* **Problem description**: What is needed is an exact transcription of the listing, with the images removed.
--------------------------------
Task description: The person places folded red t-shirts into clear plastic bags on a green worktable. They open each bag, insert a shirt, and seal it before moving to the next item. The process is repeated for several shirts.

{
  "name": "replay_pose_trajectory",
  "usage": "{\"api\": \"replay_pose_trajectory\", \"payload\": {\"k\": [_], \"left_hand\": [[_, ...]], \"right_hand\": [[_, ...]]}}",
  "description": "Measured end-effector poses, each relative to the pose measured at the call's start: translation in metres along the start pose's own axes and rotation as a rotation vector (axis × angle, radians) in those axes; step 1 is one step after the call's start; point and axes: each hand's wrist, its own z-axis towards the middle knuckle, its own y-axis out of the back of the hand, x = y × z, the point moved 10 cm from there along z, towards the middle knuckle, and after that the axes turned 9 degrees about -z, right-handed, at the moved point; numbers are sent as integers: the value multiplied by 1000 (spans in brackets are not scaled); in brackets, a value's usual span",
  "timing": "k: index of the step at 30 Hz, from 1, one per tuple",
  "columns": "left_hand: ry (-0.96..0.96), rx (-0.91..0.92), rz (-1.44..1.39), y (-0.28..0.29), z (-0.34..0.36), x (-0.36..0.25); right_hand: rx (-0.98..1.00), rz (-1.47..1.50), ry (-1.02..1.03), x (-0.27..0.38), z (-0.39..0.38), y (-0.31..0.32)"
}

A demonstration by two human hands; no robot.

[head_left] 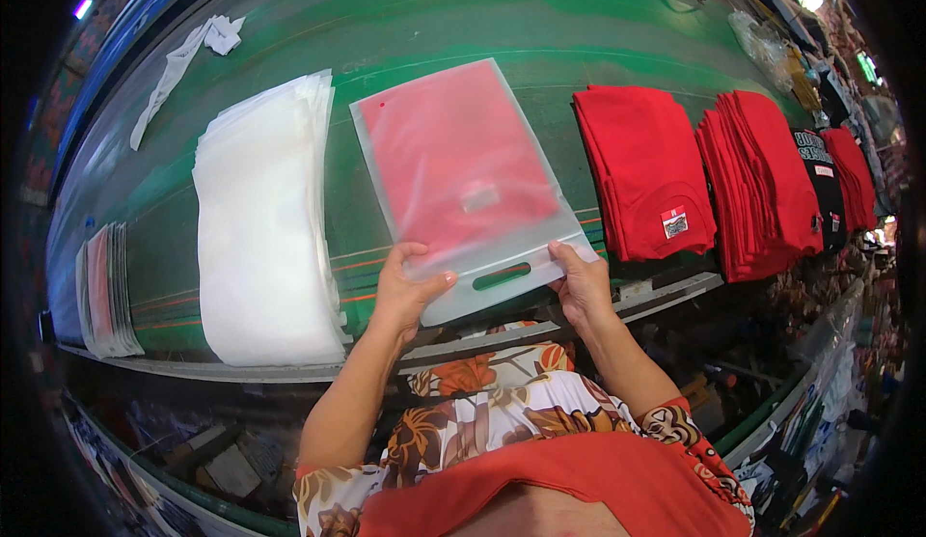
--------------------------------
* **Response to this task**:
Task description: The person places folded red t-shirts into clear plastic bags on a green worktable. They open each bag, insert a shirt, and seal it before moving to the next item. The process is repeated for several shirts.

{
  "name": "replay_pose_trajectory",
  "usage": "{\"api\": \"replay_pose_trajectory\", \"payload\": {\"k\": [_], \"left_hand\": [[_, ...]], \"right_hand\": [[_, ...]]}}",
  "description": "Measured end-effector poses, each relative to the pose measured at the call's start: translation in metres along the start pose's own axes and rotation as a rotation vector (axis × angle, radians) in those axes; step 1 is one step after the call's start; point and axes: each hand's wrist, its own z-axis towards the middle knuckle, its own y-axis out of the back of the hand, x = y × z, the point moved 10 cm from there along z, towards the middle knuckle, and after that the axes turned 9 degrees about -z, right-handed, at the moved point; numbers are sent as integers: the value multiplied by 1000 (spans in brackets are not scaled); in brackets, a value's usual span",
  "timing": "k: index of the step at 30 Hz, from 1, one per tuple",
  "columns": "left_hand: ry (-0.96..0.96), rx (-0.91..0.92), rz (-1.44..1.39), y (-0.28..0.29), z (-0.34..0.36), x (-0.36..0.25); right_hand: rx (-0.98..1.00), rz (-1.47..1.50), ry (-1.02..1.03), x (-0.27..0.38), z (-0.39..0.38), y (-0.31..0.32)"
}

A demonstration by two human hands; no robot.

[head_left] 

Nothing else is part of this answer.